> **ABOUT THIS EXERCISE**
Nothing in the records should be changed in the copy, though the pictures must be left out.
GIVEN RECORDS START
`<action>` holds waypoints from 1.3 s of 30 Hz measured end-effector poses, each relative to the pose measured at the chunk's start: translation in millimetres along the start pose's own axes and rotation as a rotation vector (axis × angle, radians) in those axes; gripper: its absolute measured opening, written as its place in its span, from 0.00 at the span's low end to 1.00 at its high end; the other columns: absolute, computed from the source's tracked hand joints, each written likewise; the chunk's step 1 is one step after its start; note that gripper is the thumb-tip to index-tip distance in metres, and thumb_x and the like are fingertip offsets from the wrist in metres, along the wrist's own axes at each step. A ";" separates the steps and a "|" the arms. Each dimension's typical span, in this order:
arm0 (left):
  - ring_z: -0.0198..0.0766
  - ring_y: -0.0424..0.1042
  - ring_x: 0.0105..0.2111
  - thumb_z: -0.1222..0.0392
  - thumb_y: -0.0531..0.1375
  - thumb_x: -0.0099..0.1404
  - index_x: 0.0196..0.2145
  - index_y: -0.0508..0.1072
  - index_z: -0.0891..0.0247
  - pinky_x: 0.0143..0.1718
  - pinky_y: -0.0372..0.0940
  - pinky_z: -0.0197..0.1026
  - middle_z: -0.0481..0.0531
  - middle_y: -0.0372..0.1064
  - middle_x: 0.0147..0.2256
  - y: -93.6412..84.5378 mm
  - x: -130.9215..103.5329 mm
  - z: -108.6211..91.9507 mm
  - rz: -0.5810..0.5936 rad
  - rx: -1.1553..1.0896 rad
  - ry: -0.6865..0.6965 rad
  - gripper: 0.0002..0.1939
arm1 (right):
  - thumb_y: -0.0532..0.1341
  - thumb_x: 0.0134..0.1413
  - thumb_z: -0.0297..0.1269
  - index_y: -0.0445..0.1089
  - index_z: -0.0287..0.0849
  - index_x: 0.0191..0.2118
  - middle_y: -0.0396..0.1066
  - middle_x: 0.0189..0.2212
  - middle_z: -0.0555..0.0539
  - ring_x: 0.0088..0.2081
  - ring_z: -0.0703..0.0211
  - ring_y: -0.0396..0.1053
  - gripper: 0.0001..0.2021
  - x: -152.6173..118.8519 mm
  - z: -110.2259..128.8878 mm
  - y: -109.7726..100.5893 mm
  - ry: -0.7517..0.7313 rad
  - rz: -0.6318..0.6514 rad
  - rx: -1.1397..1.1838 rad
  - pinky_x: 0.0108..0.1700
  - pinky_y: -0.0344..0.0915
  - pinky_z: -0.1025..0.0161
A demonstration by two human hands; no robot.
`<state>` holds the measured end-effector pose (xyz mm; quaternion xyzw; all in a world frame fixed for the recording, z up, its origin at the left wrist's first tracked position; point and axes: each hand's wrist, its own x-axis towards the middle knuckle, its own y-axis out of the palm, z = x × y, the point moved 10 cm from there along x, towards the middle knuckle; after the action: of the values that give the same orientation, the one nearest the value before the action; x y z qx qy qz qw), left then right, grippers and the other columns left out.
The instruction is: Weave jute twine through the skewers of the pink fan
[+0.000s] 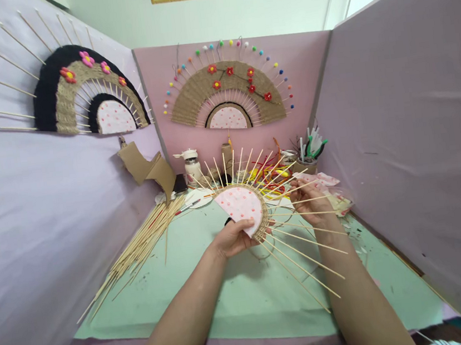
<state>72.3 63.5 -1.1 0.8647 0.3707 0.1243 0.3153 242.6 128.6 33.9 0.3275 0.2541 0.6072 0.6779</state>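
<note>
My left hand (236, 238) is closed on the lower edge of a half-round fan piece (241, 207), thumb on its pink-dotted white face. Rows of tan twine (264, 207) are woven round its curved rim. Long thin bamboo sticks (306, 239) radiate from that rim, upward and to the right. Among the right-hand sticks is my right hand (313, 202), its fingers bent and pinched together. A loose loop of twine runs from the rim toward those fingers; the exact grip is partly hidden by sticks.
Loose bamboo sticks (138, 242) lie piled on the green tabletop (211, 292) at left, near a red pen (187, 207). Behind stand a white bottle (192, 169) and a holder with green-handled scissors (314, 148). Finished fans (226, 83) hang on the partitions; cardboard (145, 166) is at left.
</note>
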 end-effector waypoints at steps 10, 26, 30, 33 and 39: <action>0.37 0.73 0.31 0.66 0.57 0.56 0.41 0.70 0.70 0.31 0.66 0.36 0.60 0.73 0.38 -28.6 -2.3 -27.9 -0.193 -0.076 0.135 0.14 | 0.67 0.34 0.29 0.62 0.41 0.24 0.57 0.12 0.60 0.13 0.75 0.52 0.12 1.1 23.5 -4.7 -0.200 -0.007 -0.109 0.13 0.50 0.77; 0.36 0.72 0.31 0.65 0.56 0.56 0.42 0.70 0.71 0.35 0.65 0.37 0.61 0.72 0.39 -31.0 -4.1 -34.5 -0.181 -0.064 0.150 0.15 | 0.67 0.35 0.29 0.63 0.42 0.27 0.60 0.15 0.59 0.15 0.75 0.55 0.12 -5.7 33.5 -2.4 -0.279 -0.015 -0.110 0.16 0.53 0.77; 0.36 0.72 0.30 0.64 0.57 0.55 0.41 0.71 0.70 0.34 0.65 0.38 0.60 0.73 0.38 -21.7 -4.8 -23.7 -0.062 -0.046 0.078 0.15 | 0.67 0.32 0.26 0.61 0.41 0.24 0.59 0.14 0.60 0.14 0.77 0.54 0.13 2.7 13.4 -6.3 -0.136 -0.016 -0.079 0.14 0.52 0.79; 0.38 0.72 0.30 0.63 0.58 0.53 0.41 0.71 0.70 0.33 0.65 0.39 0.61 0.73 0.36 -7.4 -5.5 -13.0 0.057 -0.018 0.028 0.17 | 0.68 0.33 0.26 0.61 0.41 0.24 0.60 0.15 0.60 0.14 0.77 0.56 0.14 2.1 2.0 -0.4 -0.063 0.001 -0.054 0.14 0.54 0.80; 0.45 0.73 0.34 0.65 0.58 0.50 0.42 0.71 0.73 0.37 0.64 0.44 0.64 0.73 0.35 23.5 -7.4 15.2 0.226 0.061 -0.088 0.19 | 0.65 0.39 0.24 0.61 0.42 0.25 0.61 0.17 0.59 0.16 0.76 0.59 0.11 -3.2 -6.9 7.1 0.003 -0.007 -0.048 0.17 0.59 0.81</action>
<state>87.1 38.9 2.2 0.9148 0.2603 0.1095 0.2887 232.3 126.7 34.5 0.3094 0.2413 0.6113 0.6873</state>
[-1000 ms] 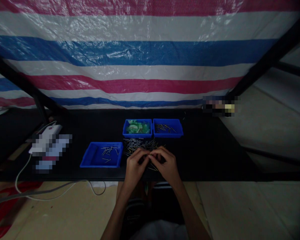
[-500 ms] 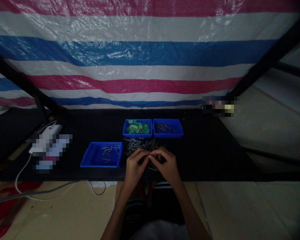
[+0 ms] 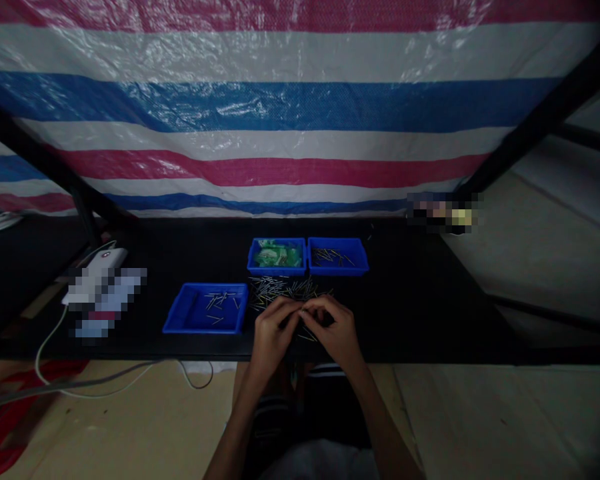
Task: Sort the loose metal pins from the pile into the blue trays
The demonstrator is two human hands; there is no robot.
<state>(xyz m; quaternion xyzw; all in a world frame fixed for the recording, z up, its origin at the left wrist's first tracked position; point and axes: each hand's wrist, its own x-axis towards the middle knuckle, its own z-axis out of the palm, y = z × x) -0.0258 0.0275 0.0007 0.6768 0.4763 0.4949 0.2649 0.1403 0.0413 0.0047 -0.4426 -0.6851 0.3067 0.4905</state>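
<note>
Over the near part of the black table, my left hand [image 3: 274,332] and my right hand [image 3: 336,331] meet fingertip to fingertip. Both are closed in a pinch; whatever sits between the fingertips is too small to make out. Just beyond them lies a loose pile of thin metal pins [image 3: 267,291], some silvery and some yellowish. A few more pins [image 3: 307,333] lie between my wrists. To the left, a blue tray [image 3: 183,320] contains several pins. Behind the pile, one blue tray [image 3: 277,271] has green and clear plastic pieces in it, and another blue tray [image 3: 337,270] has pins.
A white power bank-like box [image 3: 93,273] with a cable lies at the left, beside a blurred packet [image 3: 113,300]. A striped tarp [image 3: 300,103] hangs behind the black table [image 3: 430,300]. Black frame bars [image 3: 530,133] slope at both sides. A blurred object [image 3: 443,213] sits at the back right corner.
The whole view has shifted slightly. My hands stay pinched together over the same spot, with only a tiny movement at the fingertips.
</note>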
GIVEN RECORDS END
> **SOLVED PROBLEM**
`<action>` holds waypoints from 1.3 s of 30 Hz measured end-effector poses, each relative to the pose measured at the chunk's start: translation in millimetres along the start pose's own axes and rotation as a rotation vector (axis × angle, radians) in those axes; gripper: its absolute measured opening, written as its place in its span, from 0.00 at the span's low end to 1.00 at its high end; the other columns: absolute, computed from the source's tracked hand joints, each written likewise; the chunk's step 1 is one step after its start; note that gripper is the thumb-tip to index-tip distance in metres, and thumb_x and the like are fingertip offsets from the wrist in metres, along the wrist's own axes at each step. A ";" separates the steps and a "|" the arms. Each dimension's typical span, in this order:
arm0 (left):
  - ring_z: -0.0198..0.0766
  - ring_y: -0.0424..0.1042
  - ring_x: 0.0105..0.2111
  - thumb_z: -0.1222..0.0392
  - thumb_y: -0.0531..0.1375
  - thumb_x: -0.0099..0.1404
  - index_x: 0.0196..0.2145
  - index_y: -0.0508..0.1072
  - index_z: -0.0891..0.0247
  - pinky_x: 0.0143..0.1718
  - pinky_y: -0.0372..0.0940
  - pinky_z: -0.0197..0.1026
  - middle_z: -0.0481..0.0531
  - middle_y: -0.0372..0.1064
  - middle_x: 0.0147..0.2256
  - y: -93.6412..84.5378 mm
  - x: -130.9215..103.5329 mm
  - z: -108.6211..91.9507 mm
  - rz: -0.5810..0.5936 rad
  - rx: -1.1553..1.0896 rad
  - ry: -0.6865..0.6965 rad
  - gripper: 0.0002..0.1939
arm1 (right):
  - thumb_y: -0.0532..0.1341
  - thumb_x: 0.0134..0.1413
  - thumb_z: -0.0297..0.1269
  - index_y: -0.0445..0.1089
  - index_z: -0.0287..0.0849
  - index_x: 0.0191..0.2118
  - middle_y: -0.0396..0.1066
  - middle_x: 0.0189..0.2212
  - middle_z: -0.0555..0.0539
  - ring_x: 0.0088..0.2081
  - ring_z: -0.0703..0.0211
  - ring_y: -0.0396..0.1053
  - gripper: 0.0001..0.2021
  - x: -152.6173..118.8519 mm
  - z: -110.2259..128.8878 mm
  - y: -109.7726..100.5893 mm
  - ry: -0.7517..0.7313 rad
  - rz: -0.6318..0.6514 rad
  - rx: -1.1397..1.1838 rad
  - pinky_x: 0.0108..0.1700
  - pinky_y: -0.0344..0.0915
  - pinky_z: -0.1025..0.0161
A demonstration by two human hands; no robot.
`<state>` holds the measured end-effector pose (xyz mm; quaternion xyzw; all in a world frame fixed for the recording, z up, its origin at the left wrist's first tracked position; point and axes: each hand's wrist, its own x-axis towards the middle knuckle, its own y-axis out of the palm, z = x × y, the point moved 10 cm from there along x, towards the middle knuckle; after the action: of the values that give the same orientation, the one nearest the value before the action; x y z qx qy qz qw), left then right, grippers and the other columns left out.
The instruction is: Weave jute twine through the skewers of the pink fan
[+0.000s] 
<state>72.3 63.5 -1.1 0.8647 0.3707 0.1243 0.3153 242.6 128.6 33.9 0.3275 0.2541 0.6072 0.6779</state>
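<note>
My left hand (236, 238) is closed on the lower edge of a half-round fan piece (241, 207), thumb on its pink-dotted white face. Rows of tan twine (264, 207) are woven round its curved rim. Long thin bamboo sticks (306, 239) radiate from that rim, upward and to the right. Among the right-hand sticks is my right hand (313, 202), its fingers bent and pinched together. A loose loop of twine runs from the rim toward those fingers; the exact grip is partly hidden by sticks.
Loose bamboo sticks (138, 242) lie piled on the green tabletop (211, 292) at left, near a red pen (187, 207). Behind stand a white bottle (192, 169) and a holder with green-handled scissors (314, 148). Finished fans (226, 83) hang on the partitions; cardboard (145, 166) is at left.
</note>
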 end-effector waypoints at steps 10, 26, 30, 33 and 39: <action>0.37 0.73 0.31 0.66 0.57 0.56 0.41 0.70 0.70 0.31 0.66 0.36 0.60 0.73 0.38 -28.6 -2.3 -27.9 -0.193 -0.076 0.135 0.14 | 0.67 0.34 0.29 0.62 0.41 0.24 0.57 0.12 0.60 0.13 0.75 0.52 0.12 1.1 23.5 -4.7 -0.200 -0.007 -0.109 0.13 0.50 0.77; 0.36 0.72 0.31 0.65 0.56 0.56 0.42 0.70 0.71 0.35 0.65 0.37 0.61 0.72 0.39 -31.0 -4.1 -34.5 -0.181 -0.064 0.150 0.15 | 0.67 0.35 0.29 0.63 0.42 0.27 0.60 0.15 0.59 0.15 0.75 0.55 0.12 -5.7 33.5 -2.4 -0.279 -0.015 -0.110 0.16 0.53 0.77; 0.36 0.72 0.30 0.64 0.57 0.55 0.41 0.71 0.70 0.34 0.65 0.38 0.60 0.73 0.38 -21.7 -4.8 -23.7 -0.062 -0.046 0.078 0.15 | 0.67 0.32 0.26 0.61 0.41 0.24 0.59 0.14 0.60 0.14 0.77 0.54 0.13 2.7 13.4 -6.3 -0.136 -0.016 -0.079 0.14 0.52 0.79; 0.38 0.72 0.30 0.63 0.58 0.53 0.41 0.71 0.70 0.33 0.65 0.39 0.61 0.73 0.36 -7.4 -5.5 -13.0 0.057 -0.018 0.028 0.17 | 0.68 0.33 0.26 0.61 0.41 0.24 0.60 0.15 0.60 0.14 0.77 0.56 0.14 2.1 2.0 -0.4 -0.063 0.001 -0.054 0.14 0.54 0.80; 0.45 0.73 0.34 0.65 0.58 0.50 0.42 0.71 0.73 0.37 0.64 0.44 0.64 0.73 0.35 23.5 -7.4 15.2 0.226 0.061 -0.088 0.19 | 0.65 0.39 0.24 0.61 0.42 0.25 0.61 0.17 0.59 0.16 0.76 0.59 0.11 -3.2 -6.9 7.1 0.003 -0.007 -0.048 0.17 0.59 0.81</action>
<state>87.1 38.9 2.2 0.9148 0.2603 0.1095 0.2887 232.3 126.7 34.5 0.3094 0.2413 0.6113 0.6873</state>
[-1000 ms] 
[-500 ms] 
[+0 ms] 
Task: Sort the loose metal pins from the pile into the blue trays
The demonstrator is two human hands; there is no robot.
<state>(xyz m; quaternion xyzw; all in a world frame fixed for the recording, z up, its origin at the left wrist's first tracked position; point and axes: each hand's wrist, its own x-axis towards the middle knuckle, its own z-axis out of the palm, y = z × x) -0.0258 0.0275 0.0007 0.6768 0.4763 0.4949 0.2649 0.1403 0.0413 0.0047 -0.4426 -0.6851 0.3067 0.4905</state>
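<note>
Over the near part of the black table, my left hand [image 3: 274,332] and my right hand [image 3: 336,331] meet fingertip to fingertip. Both are closed in a pinch; whatever sits between the fingertips is too small to make out. Just beyond them lies a loose pile of thin metal pins [image 3: 267,291], some silvery and some yellowish. A few more pins [image 3: 307,333] lie between my wrists. To the left, a blue tray [image 3: 183,320] contains several pins. Behind the pile, one blue tray [image 3: 277,271] has green and clear plastic pieces in it, and another blue tray [image 3: 337,270] has pins.
A white power bank-like box [image 3: 93,273] with a cable lies at the left, beside a blurred packet [image 3: 113,300]. A striped tarp [image 3: 300,103] hangs behind the black table [image 3: 430,300]. Black frame bars [image 3: 530,133] slope at both sides. A blurred object [image 3: 443,213] sits at the back right corner.
The whole view has shifted slightly. My hands stay pinched together over the same spot, with only a tiny movement at the fingertips.
</note>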

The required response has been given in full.